The problem is that they are not comfortable or practical for the most part. If your pants are even slightly tight, getting into them without bunching or falling down is a complex process that either requires putting them on at the same time as your pants (that doesn’t really work that well and looks even dumber) or putting your pants on and then stabbing at your boxers with a kung fu like open palm to cram them down the legs of your pants.
Even if you manage to get them un-bunched, you are stuck with underwear that offer no support whatsoever.
What the hell do you do now?
Well, that is why God invented the Boxer Brief (actually I think it was Mr. Fruit of Fruit of the Loom, but I can’t be certain), which is a lot like spandex bicycle shorts without the shiny-ness. These were popularized by basketball players who wanted something under their shorts besides a jock strap. As camera technology got better, we all thank God for their decision. The floor cam would’ve been more like porn had they not gone this route. Players still use bicycle shorts a lot, but what about us everyday Joe’s who don’t want the shiny pants? Enter the boxer brief.
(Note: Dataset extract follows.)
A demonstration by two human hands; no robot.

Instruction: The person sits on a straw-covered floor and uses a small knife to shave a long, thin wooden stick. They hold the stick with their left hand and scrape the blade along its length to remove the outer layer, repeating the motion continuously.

It presents a few of the problems of boxers in terms of getting them to fit under tighter clothing, but it is much easier than a standard boxer. It isn’t quite as comfortable as a brief, but close. And, well, it looks a hell of a lot better.
This is the time in the blog where I’m supposed to reveal my own personal choices, but I really don’t want to cause the reading public to vomit in my general direction, so I’ll leave that to your imagination, unless you already know, in which case I ask you to politely not reveal my love of leopard print g-strings.
DAMNIT!!! How do I edit this damn thing???